Внутренняя шкура толще бычьей, очень прочная и белого цвета. Под ней находится слой жира, окружающий все тело животного. Слой жира имеет четыре пальца в толщину. Затем следует мясо.
Вес животного со шкурой, мышцами, мясом, костями и внутренностями я оцениваю в 200 пудов, или 80 коротких центнеров[280].
Жир этого животного не маслянистый или мягкий, а твердый и железистый, снежно-белого цвета; полежав несколько дней на солнце, он становится приятного желтого цвета, как лучшее голландское масло. Вареный жир превосходит по вкусу лучший говяжий жир, по цвету и текучести походит на свежее оливковое масло и обладает исключительно хорошим запахом и питательностью. Мы пили его чашками, не испытывая ни малейшей тошноты. Кроме того, если его принимать часто, он действует как очень мягкое слабительное и мочегонное средство; поэтому я считаю его хорошим лекарством от хронических запоров, а также желчных камней и непроходимости мочи.
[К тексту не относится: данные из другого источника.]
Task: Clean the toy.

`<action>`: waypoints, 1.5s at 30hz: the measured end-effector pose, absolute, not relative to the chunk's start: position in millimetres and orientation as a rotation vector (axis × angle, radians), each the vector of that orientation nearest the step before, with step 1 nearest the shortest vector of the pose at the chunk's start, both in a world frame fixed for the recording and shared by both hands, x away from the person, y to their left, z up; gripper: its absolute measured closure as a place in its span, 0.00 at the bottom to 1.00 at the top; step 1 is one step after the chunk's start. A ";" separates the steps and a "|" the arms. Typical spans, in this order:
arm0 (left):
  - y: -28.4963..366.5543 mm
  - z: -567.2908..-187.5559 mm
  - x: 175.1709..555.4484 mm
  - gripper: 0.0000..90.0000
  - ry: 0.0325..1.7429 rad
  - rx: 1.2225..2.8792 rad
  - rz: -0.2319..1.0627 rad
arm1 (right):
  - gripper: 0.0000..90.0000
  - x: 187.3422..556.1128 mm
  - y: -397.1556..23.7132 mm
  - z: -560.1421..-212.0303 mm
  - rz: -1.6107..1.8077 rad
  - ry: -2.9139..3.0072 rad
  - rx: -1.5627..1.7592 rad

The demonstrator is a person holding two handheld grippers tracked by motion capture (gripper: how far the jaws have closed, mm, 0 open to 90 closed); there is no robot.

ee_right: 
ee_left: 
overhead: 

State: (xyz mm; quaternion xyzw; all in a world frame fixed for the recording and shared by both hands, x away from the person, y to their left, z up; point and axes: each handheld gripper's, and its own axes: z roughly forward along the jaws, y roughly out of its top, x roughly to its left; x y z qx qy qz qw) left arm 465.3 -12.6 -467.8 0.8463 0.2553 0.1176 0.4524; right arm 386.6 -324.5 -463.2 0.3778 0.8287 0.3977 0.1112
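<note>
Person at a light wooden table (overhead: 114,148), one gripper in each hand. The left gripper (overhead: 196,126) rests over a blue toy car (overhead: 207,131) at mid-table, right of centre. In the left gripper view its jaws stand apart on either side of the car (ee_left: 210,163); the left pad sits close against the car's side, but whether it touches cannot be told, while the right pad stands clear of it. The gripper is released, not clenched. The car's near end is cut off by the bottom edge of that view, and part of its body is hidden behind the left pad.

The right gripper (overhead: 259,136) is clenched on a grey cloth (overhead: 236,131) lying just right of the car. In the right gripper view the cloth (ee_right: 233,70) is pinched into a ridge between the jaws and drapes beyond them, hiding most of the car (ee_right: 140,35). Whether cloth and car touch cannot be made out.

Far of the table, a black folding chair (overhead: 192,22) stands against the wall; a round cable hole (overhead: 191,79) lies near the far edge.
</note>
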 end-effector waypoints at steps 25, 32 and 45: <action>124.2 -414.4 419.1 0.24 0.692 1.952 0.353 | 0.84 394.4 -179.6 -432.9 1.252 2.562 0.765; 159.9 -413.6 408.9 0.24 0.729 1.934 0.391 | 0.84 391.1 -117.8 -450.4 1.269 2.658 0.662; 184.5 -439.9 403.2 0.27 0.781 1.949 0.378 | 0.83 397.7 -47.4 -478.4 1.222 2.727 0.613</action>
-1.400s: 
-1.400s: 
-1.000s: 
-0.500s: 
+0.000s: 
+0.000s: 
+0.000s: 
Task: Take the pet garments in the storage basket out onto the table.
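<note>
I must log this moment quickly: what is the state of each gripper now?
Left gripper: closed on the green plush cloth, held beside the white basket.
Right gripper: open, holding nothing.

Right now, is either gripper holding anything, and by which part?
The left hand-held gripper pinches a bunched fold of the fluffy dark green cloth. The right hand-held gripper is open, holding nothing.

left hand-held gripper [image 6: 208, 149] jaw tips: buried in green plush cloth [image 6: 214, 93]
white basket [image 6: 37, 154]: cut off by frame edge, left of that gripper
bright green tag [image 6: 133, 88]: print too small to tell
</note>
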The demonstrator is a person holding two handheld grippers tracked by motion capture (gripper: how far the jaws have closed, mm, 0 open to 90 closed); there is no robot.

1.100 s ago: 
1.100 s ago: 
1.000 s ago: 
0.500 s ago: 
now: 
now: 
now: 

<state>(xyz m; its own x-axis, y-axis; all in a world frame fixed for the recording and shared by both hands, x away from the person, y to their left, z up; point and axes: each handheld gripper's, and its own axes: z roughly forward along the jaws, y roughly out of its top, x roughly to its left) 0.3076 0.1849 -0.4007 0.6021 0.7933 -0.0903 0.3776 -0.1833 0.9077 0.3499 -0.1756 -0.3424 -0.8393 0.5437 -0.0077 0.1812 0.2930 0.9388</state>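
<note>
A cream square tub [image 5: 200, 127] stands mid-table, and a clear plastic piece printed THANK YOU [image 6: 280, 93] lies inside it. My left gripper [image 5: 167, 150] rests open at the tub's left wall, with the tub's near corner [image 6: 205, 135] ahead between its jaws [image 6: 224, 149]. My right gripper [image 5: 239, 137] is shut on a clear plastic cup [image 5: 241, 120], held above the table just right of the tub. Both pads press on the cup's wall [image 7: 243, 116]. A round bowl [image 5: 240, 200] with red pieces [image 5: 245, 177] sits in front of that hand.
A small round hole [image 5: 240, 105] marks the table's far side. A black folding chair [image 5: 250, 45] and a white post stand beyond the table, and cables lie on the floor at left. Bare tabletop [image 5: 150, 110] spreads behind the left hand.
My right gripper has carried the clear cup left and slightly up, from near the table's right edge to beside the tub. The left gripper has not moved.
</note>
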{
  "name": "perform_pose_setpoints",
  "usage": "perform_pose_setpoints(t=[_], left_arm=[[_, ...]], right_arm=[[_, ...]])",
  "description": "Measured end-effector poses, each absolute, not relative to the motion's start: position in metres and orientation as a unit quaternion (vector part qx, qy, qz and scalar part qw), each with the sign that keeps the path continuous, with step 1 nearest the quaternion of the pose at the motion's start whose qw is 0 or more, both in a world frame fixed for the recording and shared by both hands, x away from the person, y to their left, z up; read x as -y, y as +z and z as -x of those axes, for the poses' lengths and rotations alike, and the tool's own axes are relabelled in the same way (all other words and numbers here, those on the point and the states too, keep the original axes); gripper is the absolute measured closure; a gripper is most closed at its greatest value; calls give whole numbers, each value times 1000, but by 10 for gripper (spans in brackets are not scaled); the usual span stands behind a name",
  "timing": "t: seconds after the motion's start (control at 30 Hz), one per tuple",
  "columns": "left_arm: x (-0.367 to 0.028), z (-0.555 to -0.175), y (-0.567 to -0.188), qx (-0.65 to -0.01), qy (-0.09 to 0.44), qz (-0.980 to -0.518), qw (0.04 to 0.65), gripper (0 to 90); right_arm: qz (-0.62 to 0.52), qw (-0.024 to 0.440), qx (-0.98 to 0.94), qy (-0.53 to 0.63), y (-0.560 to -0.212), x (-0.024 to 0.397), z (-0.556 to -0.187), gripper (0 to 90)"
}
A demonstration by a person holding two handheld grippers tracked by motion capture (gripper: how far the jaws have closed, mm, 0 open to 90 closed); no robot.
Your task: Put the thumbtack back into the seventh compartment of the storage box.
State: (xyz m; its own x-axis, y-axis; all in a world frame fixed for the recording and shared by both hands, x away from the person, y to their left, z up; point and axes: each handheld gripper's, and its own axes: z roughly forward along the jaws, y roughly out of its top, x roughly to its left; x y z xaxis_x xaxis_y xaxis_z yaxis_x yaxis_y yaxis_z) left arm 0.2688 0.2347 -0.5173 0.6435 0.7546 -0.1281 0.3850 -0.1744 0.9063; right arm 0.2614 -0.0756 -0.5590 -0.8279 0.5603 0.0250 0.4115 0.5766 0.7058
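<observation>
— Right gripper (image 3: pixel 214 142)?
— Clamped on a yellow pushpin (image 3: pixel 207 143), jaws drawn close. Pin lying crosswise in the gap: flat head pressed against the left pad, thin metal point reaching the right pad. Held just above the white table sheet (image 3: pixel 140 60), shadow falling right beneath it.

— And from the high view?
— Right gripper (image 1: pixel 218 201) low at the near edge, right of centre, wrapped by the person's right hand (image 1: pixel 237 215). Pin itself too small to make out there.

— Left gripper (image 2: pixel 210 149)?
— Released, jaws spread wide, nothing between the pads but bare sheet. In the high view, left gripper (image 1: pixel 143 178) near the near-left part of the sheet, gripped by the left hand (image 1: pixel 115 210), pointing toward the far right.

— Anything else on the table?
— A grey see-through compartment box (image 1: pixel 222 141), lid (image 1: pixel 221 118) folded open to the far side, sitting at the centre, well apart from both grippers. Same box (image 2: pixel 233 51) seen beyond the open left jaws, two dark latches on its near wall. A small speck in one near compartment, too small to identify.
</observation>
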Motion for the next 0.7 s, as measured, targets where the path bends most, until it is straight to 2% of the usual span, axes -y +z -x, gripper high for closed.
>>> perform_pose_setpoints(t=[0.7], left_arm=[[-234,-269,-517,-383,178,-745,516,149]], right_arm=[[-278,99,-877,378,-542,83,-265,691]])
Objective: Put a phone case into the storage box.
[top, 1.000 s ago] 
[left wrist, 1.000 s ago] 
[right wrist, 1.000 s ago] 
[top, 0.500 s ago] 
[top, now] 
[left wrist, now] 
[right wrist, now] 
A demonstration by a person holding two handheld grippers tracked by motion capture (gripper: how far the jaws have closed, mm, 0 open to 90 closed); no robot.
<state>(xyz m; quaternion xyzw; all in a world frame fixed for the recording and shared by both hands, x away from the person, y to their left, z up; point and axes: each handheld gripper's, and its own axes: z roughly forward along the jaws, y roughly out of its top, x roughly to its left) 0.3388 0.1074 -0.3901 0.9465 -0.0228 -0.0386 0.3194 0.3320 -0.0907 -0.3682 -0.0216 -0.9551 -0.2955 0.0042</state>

Хвост состоит из одного только жира, который гораздо приятнее, чем в других частях тела. Жир икр весьма напоминает мясо молодых свиней, а мясо — мясо молодых бычков; оно полностью успевает свариться за полчаса и набухает так, что вдвое увеличивается в объеме. Мясо старых животных неотличимо от говядины и разнится от мяса всех сухопутных и морских животных тем удивительным качеством, что даже в самые жаркие летние месяцы хранится на открытом воздухе без гниения целых две недели или даже больше, несмотря на то что его так оскверняют мясные мухи, что оно повсюду покрывается червями. Я вижу причину этого в том, что в нем обычно смешаны растительная пища и селитра, отчего мясо приобретает значительно более красный цвет, чем у сухопутных и морских плотоядных животных.
Было очевидно, что все, кто его ел, испытывали ощутимое прибавление сил и здоровья[281]. Это особенно было заметно у некоторых матросов, у которых случались рецидивы болезни и которые до сих пор не могли выздороветь. Этим завершились все сомнения относительно того, какой провиант нам следует взять с собой в плавание; с помощью морских животных Богу было угодно укрепить нас, потерпевших бедствие от моря.
Что касается внутреннего строения этих удивительных существ, я отсылаю любознательных читателей к моему подробному описанию этого животного[282], а здесь отмечаю лишь кратко, (1) что сердце их разделено на две части и, таким образом, в отличие от обычного сердца — двойное и что околосердечная сумка не окружает его полностью, но образует особую полость; (2) что легкие, заключенные в прочную мембрану, размещаются у спины, как у птицы; поэтому оно может дольше пребывать под водой, не дыша; (3) что у него нет желчного пузыря, а только широкий желчный проток, как у лошади; (4) что брюхо его сходно с брюхом лошади, как и внутренности; (5) что почки, как у телят и медведей, состоят из множества маленьких почек, каждая из них имеет собственный мочеточник, лоханку, маленькие артерии и сосочки, и что почек две, они имеют полфута в длину и весят тридцать фунтов.
Из черепа этого животного испанцы обычно извлекают кость, прочную, как камень, и продают ее аптекарям и лекарям, выдавая за камень, который называют lapis manati[283]. Я безуспешно искал ее в этих многочисленных животных, и мне представляется, что она является следствием климата или признаком определенного вида этого животного, тем более что пытливый г-н Дампьер упоминает о двух его видах близ острова Святого Фердинанда[284].
Более того, я был немало удивлен, что, несмотря на скрупулезные расспросы обо всех животных на Камчатке, я ничего не слышал об этом животном до моего возвращения из путешествия, но по возвращении я получил сведения, что это животное известно в местах от мыса Кроноцкого до Авачинской бухты, где его иногда мертвым выбрасывает на берег.
Из-за отсутствия специального названия ему дали имя „капустник”[285].